▶ _What is being asked_:
Give the listing again word for word. Leave every image out.

▶ _The data_:
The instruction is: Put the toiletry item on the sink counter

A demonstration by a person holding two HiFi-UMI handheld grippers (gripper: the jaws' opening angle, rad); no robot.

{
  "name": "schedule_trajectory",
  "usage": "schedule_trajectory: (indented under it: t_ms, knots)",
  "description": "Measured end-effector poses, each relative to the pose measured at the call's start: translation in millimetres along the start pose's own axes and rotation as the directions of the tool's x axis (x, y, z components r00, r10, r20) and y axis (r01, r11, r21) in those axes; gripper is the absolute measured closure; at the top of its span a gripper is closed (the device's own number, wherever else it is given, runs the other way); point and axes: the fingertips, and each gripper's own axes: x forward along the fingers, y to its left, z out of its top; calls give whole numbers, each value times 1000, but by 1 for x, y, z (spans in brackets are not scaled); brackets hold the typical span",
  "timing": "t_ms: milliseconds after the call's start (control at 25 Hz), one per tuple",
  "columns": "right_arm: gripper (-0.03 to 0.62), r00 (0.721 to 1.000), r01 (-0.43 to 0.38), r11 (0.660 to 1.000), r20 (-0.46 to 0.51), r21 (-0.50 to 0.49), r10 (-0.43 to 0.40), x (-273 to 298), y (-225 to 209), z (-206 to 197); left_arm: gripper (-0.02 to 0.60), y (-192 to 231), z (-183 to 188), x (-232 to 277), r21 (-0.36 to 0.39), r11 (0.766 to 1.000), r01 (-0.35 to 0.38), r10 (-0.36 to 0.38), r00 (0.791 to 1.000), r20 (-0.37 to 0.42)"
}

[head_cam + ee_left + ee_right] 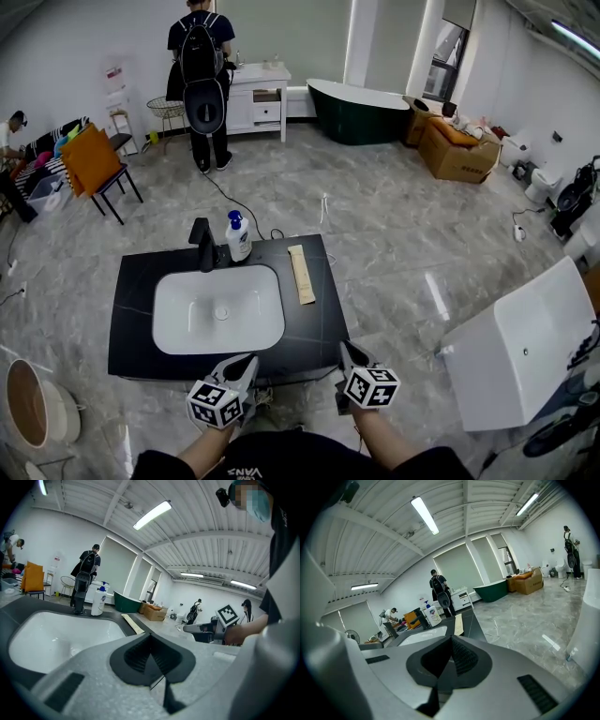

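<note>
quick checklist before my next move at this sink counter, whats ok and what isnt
1. Left gripper empty, jaws together: ok.
2. Right gripper empty, jaws together: ok.
3. Slim beige packet lying flat on the sink counter, right of the basin: ok.
4. Packet well inside the counter's edges: ok.
5. Pump bottle upright beside the faucet, apart from the packet: ok.
6. What the packet contains: cannot tell.
</note>
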Motion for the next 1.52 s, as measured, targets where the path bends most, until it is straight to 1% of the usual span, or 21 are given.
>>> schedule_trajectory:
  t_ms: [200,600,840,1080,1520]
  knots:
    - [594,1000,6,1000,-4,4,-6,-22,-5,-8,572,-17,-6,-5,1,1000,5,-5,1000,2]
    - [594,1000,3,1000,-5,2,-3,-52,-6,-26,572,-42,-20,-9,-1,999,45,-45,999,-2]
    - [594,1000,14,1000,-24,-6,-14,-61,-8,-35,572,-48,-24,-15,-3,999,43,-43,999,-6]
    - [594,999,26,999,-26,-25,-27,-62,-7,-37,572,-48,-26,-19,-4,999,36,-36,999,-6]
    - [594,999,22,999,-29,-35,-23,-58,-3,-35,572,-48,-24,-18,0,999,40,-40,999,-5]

▶ _Response for this exercise_:
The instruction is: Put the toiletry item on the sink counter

A demonstration by a person holding two HiFi-UMI handheld grippers (gripper: the jaws' opening angle, rad); no robot.

{
  "name": "schedule_trajectory",
  "usage": "schedule_trajectory: (indented under it: t_ms, knots)",
  "description": "Measured end-effector poses, each relative to the pose measured at the call's start: translation in millimetres along the start pose's own axes and rotation as the directions of the tool's x axis (x, y, z components r00, r10, r20) and y axis (r01, r11, r21) in those axes; gripper is the absolute measured closure; at the top of its span a gripper is closed (the device's own number, wherever else it is given, runs the other way); point and axes: the fingertips, and each gripper's own axes: x forward along the fingers, y to its left, z out of its top; calls give whole numbers, each value times 1000, but by 1 for x, y, z (spans in brackets are not scaled); brackets hold the typical span",
  "timing": "t_ms: milliseconds after the call's start (control at 25 Hz), one per tuple",
  "columns": "right_arm: gripper (-0.03 to 0.62), r00 (0.721 to 1.000), r01 (-0.43 to 0.38), r11 (0.660 to 1.000), r20 (-0.46 to 0.51), r21 (-0.50 to 0.49), r10 (-0.43 to 0.40), x (-273 to 298), y (-225 to 209), z (-206 to 197); left_arm: gripper (-0.02 to 0.60), y (-192 to 231), z (-183 to 188), x (-232 to 277), r21 (-0.36 to 0.39), r11 (0.766 to 1.000), r01 (-0.35 to 0.38), r10 (-0.36 to 0.38), r00 (0.791 to 1.000), r20 (-0.37 to 0.42)"
}

[head_cam + ee_left + ee_right] 

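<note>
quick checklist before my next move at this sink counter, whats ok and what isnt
1. Left gripper empty, jaws together: ok.
2. Right gripper empty, jaws together: ok.
3. Slim beige packet lying flat on the sink counter, right of the basin: ok.
4. Packet well inside the counter's edges: ok.
5. Pump bottle upright beside the faucet, apart from the packet: ok.
6. What the packet contains: cannot tell.
</note>
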Motion for the next 1.52 s, as measured, targets where the path bends most, until it is straight to 1% of the usual span, or 21 are given.
>>> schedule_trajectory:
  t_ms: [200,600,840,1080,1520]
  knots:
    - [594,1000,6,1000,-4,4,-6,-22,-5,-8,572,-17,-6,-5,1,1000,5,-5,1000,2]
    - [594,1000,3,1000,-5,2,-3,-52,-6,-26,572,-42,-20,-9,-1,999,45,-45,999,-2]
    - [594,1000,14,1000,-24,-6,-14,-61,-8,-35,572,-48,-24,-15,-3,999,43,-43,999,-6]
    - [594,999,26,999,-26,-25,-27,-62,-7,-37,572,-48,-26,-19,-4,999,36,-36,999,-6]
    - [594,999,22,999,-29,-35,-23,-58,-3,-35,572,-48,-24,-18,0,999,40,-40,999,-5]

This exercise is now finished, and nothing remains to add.